Exercise goal: Reproduce the data below line by line, from its first line to the line with "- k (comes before", both included, and nothing past that point.

Available data:
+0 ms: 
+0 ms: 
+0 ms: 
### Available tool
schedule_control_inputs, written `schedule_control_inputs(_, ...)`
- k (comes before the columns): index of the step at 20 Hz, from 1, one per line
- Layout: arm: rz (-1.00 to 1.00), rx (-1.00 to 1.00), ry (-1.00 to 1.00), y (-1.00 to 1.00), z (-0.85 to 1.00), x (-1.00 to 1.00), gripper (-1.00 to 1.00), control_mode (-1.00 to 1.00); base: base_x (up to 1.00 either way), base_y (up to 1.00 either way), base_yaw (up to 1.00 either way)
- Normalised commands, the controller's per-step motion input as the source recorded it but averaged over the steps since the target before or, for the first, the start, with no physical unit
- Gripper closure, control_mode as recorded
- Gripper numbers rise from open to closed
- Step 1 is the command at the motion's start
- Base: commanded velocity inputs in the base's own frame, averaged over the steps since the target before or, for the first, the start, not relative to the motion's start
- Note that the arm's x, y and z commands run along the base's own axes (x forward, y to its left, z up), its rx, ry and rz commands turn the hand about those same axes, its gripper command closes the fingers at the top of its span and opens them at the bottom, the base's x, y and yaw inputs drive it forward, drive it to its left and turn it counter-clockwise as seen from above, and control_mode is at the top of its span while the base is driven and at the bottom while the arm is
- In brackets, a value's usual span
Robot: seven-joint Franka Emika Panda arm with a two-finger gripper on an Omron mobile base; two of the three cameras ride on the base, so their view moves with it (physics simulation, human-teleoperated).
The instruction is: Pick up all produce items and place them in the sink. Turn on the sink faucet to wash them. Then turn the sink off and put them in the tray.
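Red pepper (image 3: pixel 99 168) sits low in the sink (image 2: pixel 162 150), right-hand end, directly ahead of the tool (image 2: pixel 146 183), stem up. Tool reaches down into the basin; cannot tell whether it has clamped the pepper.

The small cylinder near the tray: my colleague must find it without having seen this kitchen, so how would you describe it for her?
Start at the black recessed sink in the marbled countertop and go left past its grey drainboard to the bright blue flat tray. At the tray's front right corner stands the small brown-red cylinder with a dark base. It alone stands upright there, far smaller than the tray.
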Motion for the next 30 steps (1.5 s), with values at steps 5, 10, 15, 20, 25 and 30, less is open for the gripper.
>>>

Response:
+0 ms: 
+0 ms: 
+0 ms: 
### Available tool
schedule_control_inputs, written `schedule_control_inputs(_, ...)`
- k (comes before the columns): index of the step at 20 Hz, from 1, one per line

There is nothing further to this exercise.